Task item =>
Work out the number of lines in the listing below that include "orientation", and answer with it alone.

(Given information)

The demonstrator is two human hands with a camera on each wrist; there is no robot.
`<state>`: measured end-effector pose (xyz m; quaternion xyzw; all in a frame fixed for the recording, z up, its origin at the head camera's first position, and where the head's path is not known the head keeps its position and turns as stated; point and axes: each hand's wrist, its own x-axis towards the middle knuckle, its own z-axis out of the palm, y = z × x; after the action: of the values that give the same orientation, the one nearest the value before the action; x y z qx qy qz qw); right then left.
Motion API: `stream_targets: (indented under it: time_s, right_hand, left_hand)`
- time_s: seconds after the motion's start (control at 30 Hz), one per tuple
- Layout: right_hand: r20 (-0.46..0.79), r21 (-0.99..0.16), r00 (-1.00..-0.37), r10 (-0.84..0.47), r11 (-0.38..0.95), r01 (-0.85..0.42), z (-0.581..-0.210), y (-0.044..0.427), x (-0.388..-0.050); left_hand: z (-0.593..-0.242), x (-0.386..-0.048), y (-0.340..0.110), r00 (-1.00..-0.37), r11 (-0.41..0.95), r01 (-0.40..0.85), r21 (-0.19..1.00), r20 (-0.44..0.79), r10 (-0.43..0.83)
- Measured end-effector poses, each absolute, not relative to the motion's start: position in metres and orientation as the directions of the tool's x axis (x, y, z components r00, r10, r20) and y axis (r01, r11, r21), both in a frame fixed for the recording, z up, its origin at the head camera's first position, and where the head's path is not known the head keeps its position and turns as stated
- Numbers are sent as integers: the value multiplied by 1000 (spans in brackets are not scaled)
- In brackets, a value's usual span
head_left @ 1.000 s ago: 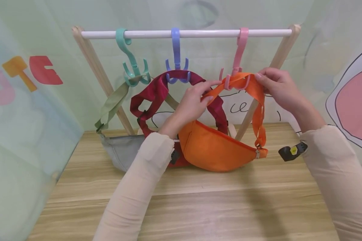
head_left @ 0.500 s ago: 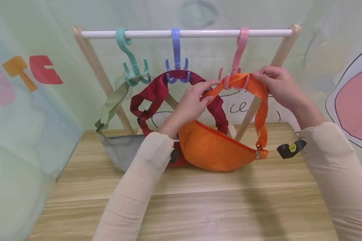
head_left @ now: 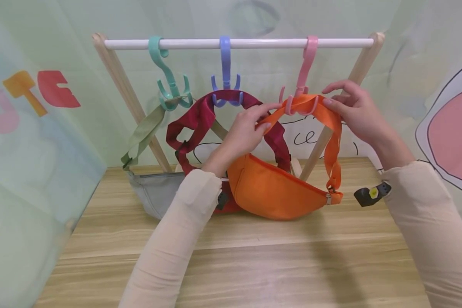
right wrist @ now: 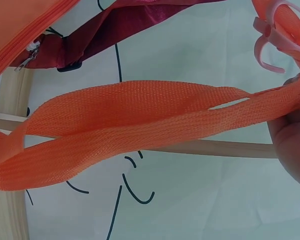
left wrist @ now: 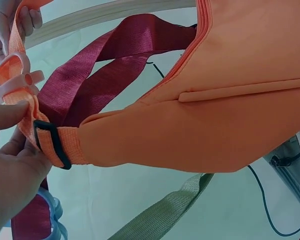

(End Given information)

Task output =>
2